南宫甚至都开始把雪怜的双臂抓住摇着问了,可见他是有多么急。
“他他他……在我家里。”
“那我们赶紧过去!”
南宫抓住雪怜就往雪家方向跑,这倒是把南宫家守门的人给吓了一跳。
“少爷,这个点已经不能出去了啊!”
南宫家的门禁是相当严的,一但违反,那惩罚可不轻。
“那就顺便跟我爹说今天我在雪家过夜,要惩要罚也等我回来再说!”
随后,南宫带着雪怜以极快的速度向雪府跑去,因为对南宫来说似乎是时间非常紧急的样子,几乎是一瞬间两个人就消失在了南宫家门口,只留下了因告诉移动而掀起的水雾。
“哼哼,你们想干什么我就不管了,反正我要的东西也已经到手了。”
在一个角落里,那个浪客躲在阴影之中观察着一切,手里不停地转着自己的酒壶。
大概过了十几秒的样子,南宫和雪怜就到达了雪府前。这还是南宫第一次以这样的速度带人移动,而雪怜也是第一次被人带着以这样的速度移动着,由于不习惯还差点窒息了,因为在这样的速度下,想要呼吸都很困难,南宫为了不让雪怜脸部因风压而变形已经很努力了。

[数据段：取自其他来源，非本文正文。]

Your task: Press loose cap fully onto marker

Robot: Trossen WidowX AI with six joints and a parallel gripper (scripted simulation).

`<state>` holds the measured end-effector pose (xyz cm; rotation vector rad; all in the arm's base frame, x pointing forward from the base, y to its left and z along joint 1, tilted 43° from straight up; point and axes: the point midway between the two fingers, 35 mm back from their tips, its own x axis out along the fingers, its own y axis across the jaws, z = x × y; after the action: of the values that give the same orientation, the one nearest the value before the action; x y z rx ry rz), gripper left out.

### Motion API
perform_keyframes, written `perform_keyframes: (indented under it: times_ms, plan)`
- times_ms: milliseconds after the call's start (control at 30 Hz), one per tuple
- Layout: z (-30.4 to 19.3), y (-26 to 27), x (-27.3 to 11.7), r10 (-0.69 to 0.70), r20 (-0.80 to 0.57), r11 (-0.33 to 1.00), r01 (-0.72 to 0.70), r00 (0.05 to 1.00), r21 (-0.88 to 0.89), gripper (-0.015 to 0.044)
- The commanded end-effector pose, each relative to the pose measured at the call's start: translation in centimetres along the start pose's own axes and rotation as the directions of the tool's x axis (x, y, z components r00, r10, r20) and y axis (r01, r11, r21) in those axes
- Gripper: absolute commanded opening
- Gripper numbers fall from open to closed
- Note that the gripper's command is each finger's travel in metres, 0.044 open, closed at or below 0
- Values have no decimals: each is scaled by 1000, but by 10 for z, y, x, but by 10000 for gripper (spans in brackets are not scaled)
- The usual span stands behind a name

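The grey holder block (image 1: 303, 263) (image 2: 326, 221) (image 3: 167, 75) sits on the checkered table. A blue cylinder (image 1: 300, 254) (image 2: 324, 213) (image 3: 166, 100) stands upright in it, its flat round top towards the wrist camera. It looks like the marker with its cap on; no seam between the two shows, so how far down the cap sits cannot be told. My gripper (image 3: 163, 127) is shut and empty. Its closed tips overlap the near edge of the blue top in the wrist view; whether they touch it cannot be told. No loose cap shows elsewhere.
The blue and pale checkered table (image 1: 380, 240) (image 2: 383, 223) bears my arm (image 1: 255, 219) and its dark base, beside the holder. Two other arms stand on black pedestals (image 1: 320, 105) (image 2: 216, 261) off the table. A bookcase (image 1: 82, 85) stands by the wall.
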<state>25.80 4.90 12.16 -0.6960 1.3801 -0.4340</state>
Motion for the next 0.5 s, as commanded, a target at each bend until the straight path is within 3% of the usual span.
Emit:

只要紧跟在雪怜后面,无论是谁都可以在这雪府自由通行,更何况是雪府的人都认识的南宫了。
“他就在这里了。”
雪怜和南宫来到了一件客房里,看见两位婢女正在把万俟抬到床上去。因为南宫他们两个动作太快了,万俟现在其实才被搬到雪府。
“万俟!嗯?”
看见万俟这个样子,南宫第一时间认为是被人给袭击所致,然而往前走了几步才发现了有什么不对劲。
“他这是……喝醉了?”
虽然雪怜之前好像也提到过他在喝酒,但南宫当时根本就没有认真听。
面部潮红,迷糊不清的梦话,以及全身上下都散发出的酒臭味,已经可以确定万俟就是喝醉了。所以南宫疑问的不是万俟喝没喝醉这件事,而是为什么万俟会喝醉酒?因为据南宫所知,万俟是不喝酒的。
“那他应该不知道纸条上的事情吧。”
“嗯,那个人是在万俟喝醉以后意识不清的时候才把东西交给我的。话说这纸条上写的是什么意思……”

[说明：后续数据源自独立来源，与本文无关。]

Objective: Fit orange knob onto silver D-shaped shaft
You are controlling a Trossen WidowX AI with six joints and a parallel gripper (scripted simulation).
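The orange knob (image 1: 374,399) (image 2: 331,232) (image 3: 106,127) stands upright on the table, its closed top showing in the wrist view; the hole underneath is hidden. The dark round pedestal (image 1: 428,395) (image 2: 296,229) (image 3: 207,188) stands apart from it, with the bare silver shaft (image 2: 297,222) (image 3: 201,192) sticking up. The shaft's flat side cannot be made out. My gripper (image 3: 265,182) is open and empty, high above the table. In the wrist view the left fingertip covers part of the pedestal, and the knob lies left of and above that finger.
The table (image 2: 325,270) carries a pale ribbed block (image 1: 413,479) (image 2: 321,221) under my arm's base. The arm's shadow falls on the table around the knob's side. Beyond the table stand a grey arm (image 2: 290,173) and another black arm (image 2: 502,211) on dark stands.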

南宫马上就把雪怜的嘴给堵上,连忙向她递眼神。雪怜也不是傻子,知道南宫是什么意思。
“你们两个先出去吧,然后告诉其他人不得靠近这里,在离这个房间十里处安排几个人,把这个地方给围起来,没有我的命令都只能站在原地不许动。”
雪怜很利索地把事情安排了下去,这些雪怜算是可以好好地问南宫问题了。
“万俟家的人都被万俟给杀了,这是什么意思?”
纸条上就这么一句话,但给人的震撼感实在太强。而且就雪怜在万俟家所看到的情况,甚至觉得这信息不是空穴来风。

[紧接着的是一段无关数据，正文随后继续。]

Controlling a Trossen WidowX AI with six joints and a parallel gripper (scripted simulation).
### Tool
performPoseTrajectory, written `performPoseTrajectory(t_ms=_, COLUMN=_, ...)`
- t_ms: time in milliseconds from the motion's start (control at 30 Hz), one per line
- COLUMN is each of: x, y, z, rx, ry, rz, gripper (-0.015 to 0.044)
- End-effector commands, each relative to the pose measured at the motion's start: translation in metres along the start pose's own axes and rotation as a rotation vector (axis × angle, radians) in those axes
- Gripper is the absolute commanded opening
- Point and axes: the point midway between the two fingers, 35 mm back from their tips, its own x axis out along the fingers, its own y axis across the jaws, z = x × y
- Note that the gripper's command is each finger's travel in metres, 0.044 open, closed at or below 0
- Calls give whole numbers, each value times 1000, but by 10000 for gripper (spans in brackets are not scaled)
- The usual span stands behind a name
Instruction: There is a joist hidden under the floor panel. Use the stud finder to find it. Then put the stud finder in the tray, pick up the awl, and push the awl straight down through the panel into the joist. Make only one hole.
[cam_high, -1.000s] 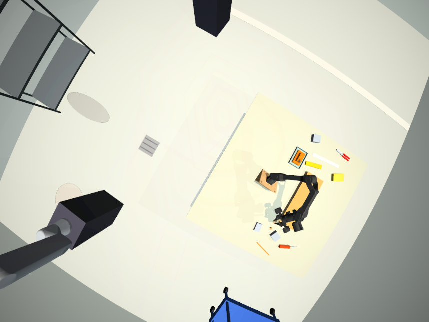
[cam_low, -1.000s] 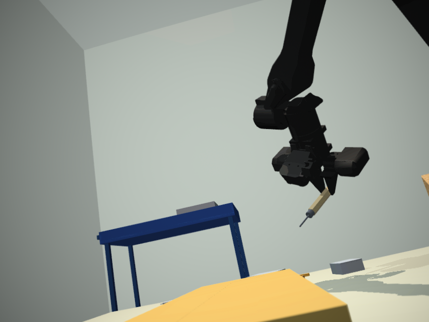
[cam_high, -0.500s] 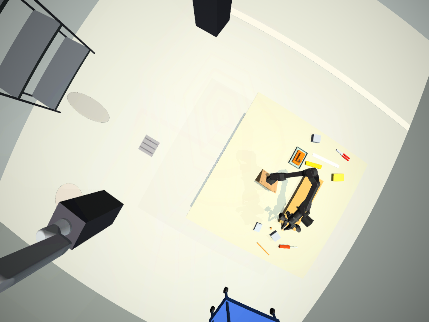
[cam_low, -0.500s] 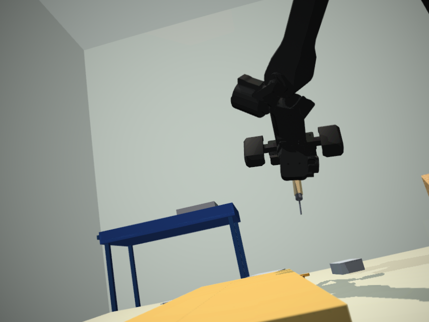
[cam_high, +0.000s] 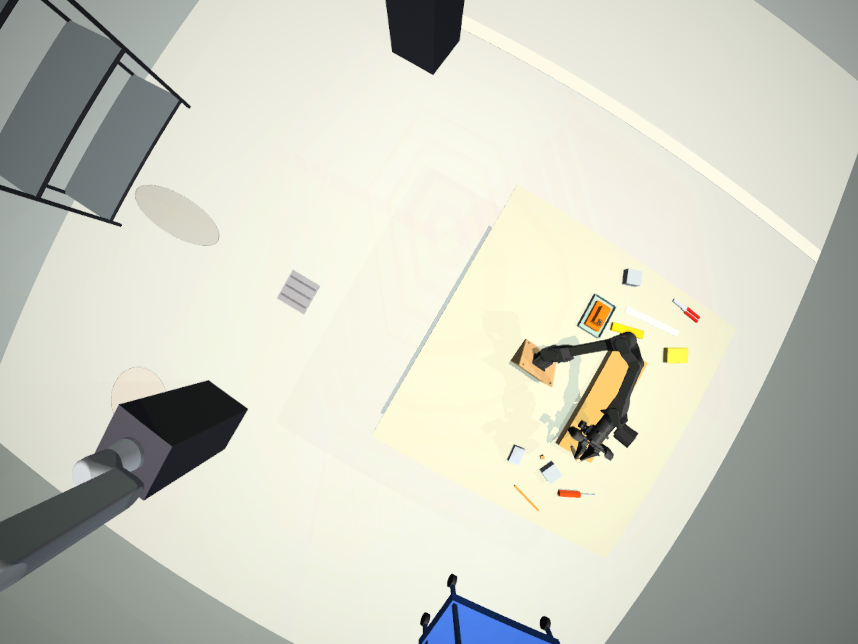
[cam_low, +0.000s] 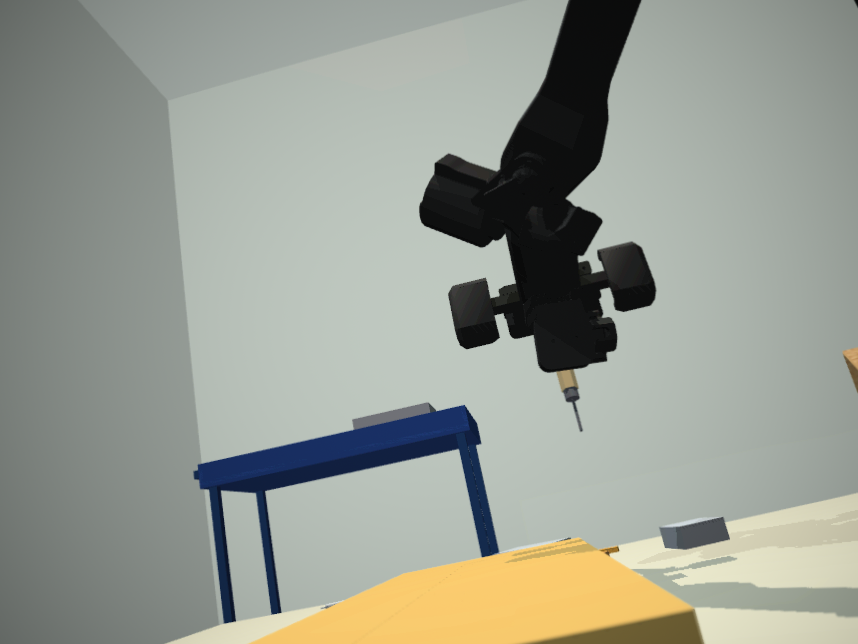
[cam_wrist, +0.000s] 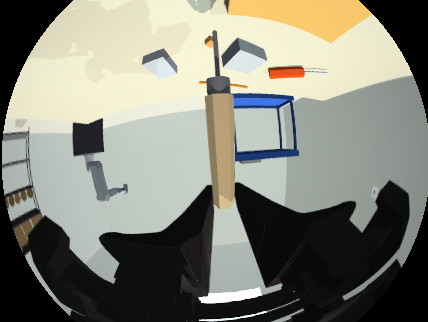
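My gripper (cam_high: 579, 453) (cam_wrist: 222, 188) is shut on the awl's wooden handle. The awl (cam_low: 566, 380) (cam_wrist: 220, 145) hangs in the air, with its steel shaft pointing down and slightly tilted in the exterior view. The fingertips are hidden there behind the gripper body. The orange-yellow floor panel (cam_high: 605, 382) (cam_low: 485, 589) (cam_wrist: 300, 14) lies under the arm, and the gripper is high over its near end in the top view. The orange stud finder (cam_high: 602, 309) lies in the tray (cam_high: 582, 323). No hole can be made out in the visible panel; the joist is hidden.
Near the panel's lower end are two grey blocks (cam_high: 516, 454) (cam_high: 550, 472), a small orange cube (cam_high: 541, 456), a pencil (cam_high: 526, 497) and a red-handled screwdriver (cam_high: 569, 493). A yellow bar (cam_high: 627, 330), white strip (cam_high: 651, 320) and yellow block (cam_high: 675, 355) lie by the other end.
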Motion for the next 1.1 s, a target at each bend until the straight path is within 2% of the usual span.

南宫也是觉得这件事情已经瞒不住了,所以把事情的真相告诉了雪怜。包括万俟的能力以及那一天早上发生的事情。
“消失?”
雪怜光听南宫讲似乎有些没能理解,不是雪怜的理解能力差,而是南宫讲的东西有些过于虚幻,一时间有些接受不了。
“这样你应该就知道了。”
南宫这次没有带剑来,就把房间里的没有点燃的灯台给拿了起来。
“妳要干什么?”
雪怜有不好的预感,因为在万俟家好像也发生了同样的事情。果然,南宫拿起灯台,用比较尖锐的地方向万俟脑门上砸去。
“你干什么?!”
雪怜正想上前阻止,然而南宫还没有打到万俟,自己就被移动到了里万俟稍微有点远的地方了,当然还是在屋内的。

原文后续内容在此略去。